В
силу своей деятельности мы предпочитаем не держать в открытом доступе протоколы,дневники и реестры.
Однако записи личного плана хранить разрешается,если в них нет чего-либо, содержащего намек на
местоположение наших баз, кораблей и т.д. В данном случае я бы хотел сохранить
этот эскиз для истории; возможно он даже пригодится моим собратьям по
свободному космическому промыслу, тем более,что координаты планеты не составляют тайны, и она
занимает свое место в индекс-каталоге обитаемых
планет.
Я лично видел этот пустнынный мир, выкашливающий в
пространство остатки своих вулканических легких. Я оказалася
над пустошами случайно, ибо сбился с курса, преследуемый Союзными силами,в попытке оттянуть на себя
хоть бы часть берсерков, атакующих наш «Обливион».

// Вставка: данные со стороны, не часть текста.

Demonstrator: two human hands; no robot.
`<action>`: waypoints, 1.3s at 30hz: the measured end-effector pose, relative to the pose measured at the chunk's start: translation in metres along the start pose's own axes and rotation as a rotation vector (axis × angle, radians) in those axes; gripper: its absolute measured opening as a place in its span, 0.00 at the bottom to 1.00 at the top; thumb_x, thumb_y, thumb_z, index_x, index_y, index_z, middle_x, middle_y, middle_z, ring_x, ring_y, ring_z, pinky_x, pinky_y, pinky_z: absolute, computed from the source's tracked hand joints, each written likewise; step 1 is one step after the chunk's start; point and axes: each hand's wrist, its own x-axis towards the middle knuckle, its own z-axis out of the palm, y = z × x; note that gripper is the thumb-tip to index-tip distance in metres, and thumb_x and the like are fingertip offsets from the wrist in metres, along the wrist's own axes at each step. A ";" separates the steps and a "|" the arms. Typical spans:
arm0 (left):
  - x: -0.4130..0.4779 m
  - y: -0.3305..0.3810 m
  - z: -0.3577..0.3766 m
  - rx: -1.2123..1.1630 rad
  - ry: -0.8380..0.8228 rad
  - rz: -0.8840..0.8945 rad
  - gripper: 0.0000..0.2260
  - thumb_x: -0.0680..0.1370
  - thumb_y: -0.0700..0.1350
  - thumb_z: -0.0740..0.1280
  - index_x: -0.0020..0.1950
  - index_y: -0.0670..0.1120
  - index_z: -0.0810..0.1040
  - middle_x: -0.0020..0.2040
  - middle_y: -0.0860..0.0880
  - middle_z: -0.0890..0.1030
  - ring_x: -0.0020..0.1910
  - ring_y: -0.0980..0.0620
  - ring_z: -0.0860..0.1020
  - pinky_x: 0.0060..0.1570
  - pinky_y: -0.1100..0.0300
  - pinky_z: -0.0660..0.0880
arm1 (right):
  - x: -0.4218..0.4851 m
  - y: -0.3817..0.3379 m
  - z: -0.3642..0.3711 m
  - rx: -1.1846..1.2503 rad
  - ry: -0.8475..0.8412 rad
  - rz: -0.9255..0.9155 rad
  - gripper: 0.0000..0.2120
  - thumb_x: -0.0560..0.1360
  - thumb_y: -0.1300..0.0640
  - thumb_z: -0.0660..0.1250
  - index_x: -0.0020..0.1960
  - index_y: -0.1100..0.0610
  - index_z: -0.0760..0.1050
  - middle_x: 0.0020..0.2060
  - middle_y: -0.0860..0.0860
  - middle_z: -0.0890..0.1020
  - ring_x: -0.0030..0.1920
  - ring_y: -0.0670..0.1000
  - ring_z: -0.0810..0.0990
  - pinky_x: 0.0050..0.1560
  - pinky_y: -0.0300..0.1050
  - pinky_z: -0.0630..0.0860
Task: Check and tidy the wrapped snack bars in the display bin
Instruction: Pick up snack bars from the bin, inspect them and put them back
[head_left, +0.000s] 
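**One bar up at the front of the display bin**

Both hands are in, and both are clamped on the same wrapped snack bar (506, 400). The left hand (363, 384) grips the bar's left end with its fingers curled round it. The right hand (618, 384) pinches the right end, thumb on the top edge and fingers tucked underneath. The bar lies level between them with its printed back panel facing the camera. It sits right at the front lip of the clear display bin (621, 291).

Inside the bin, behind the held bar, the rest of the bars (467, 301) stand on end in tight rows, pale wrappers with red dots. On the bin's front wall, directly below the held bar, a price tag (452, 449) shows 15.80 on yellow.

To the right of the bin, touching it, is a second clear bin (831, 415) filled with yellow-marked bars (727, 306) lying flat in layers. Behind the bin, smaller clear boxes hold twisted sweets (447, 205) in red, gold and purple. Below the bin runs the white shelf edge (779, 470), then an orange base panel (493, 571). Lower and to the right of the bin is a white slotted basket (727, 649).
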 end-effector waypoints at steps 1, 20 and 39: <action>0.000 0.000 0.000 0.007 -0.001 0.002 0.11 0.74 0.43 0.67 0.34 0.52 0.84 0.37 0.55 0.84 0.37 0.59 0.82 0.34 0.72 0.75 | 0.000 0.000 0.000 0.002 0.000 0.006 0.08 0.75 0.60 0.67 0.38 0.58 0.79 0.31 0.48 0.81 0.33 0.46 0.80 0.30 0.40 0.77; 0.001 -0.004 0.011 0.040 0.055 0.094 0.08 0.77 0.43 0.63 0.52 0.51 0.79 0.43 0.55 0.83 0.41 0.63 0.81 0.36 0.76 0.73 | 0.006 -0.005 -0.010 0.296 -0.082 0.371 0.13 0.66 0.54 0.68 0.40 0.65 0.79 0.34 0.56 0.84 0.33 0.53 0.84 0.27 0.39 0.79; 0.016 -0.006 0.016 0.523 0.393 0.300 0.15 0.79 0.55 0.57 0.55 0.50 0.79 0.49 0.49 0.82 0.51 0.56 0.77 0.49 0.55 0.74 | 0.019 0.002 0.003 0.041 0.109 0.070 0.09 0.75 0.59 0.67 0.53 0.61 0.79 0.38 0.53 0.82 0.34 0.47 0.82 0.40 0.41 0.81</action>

На какой-то момент показалось, что участь моя решена, но мне удалось скрыться с
радаров преследователей, потерявшись в облаках серо-черного пепла еще
вздымавшегося после очередного выброса.
Я знал, как опасны эти вулканы - яростные сыны недружелюбных планет, но в этот
раз они пришли мне на помощь, словно боги космического света расшифровали
молитвы своего блудного сына.
Я внимал, потому что каждый мир говорит на своем особом языке, и не слышать его
невозможно, и не потому что я настроен сентиментально,
но потому что зачастую наше существование зависит от способности прислушиваться
к едва заметным вибрациям пространства. Ты записываешь их в ячейки памяти, как
музыку или как голоса давно забытых спутников. Некоторые хочется слушать
постоянно, некоторые - никогда боле, но забыть их невозможно.
Тень маленьким зверьком скользила по грубой шкуре одинокой планеты, и,казалось, можно было сосчитать
металлические ребра,выпирающие под скалистой,потрескавшейся кожей.
Пыльно-серые складки, словно в спешке брошенная мантия свергнутого правителя,
укрывали израненное метеоритами тело. А вдали , в
красно-оранжевом мареве слабой чахоточной атмосферы, остроконечные горы царапли вечную темноту пространства, и создавалось впечаление,что огонь сошелся в неравной битве с бесконечно
холодным дыханием Космического дракона. И этот мир,некогда возможно благообразно прекрасный в обычных,
не смущенных многомерностью существования, представлениях, теперь, в тягучей
обреченности до сих пор шлет свои проклятья космическим отцам, не желая
сдаваться на милость забвению, словно мятежная бестия, проткнутая копьем победителя,но все еще выжигающая горячими языками свои
метки на полотне вечности.
Чарующий ландшафт, открывающийся с высоты моего полета, напоминал последнее
трагическое произведение некого великого мастера, который пытается выразить в
звуке ломанные линии-вскрики, гротескно изысканные
изгибы, ртутно-металлические узоры, вершины и пропасти помраченного сознания,
или в цвете, чередуя мазки космически-черного, холодно-звездного и
вулканически-огненного.
Каменные монолиты с грубыми рубцами времени на темнеющих боках, вечно голодные
жерла, запутанные лабиринты - пустующие прибежища механических минотавров -
молча взирали на мой одинокий полет, посвященный странному гению, создавшему
это губительное великолепие, которое отзывалось в самом моем существе тихими,будоражащими, угрожающими
вибрациями. А звезды как всегда безучастно,ведь
это в их привычке, перемигивались, словно приветствуя тотальную бесконечность
моего пути, ставшую еще более очевидной, когда я пересекся на мгновение с этим
печальным узником своей орбиты, и звуковые волны чужими,чуть
слышными голосами уносили в пространство память о космических циклах, прожитых
этим миром.
Таков был Чаар – пепельными слезами орошающий закат
старой Империи и огненными языками приветствующий рассвет новой.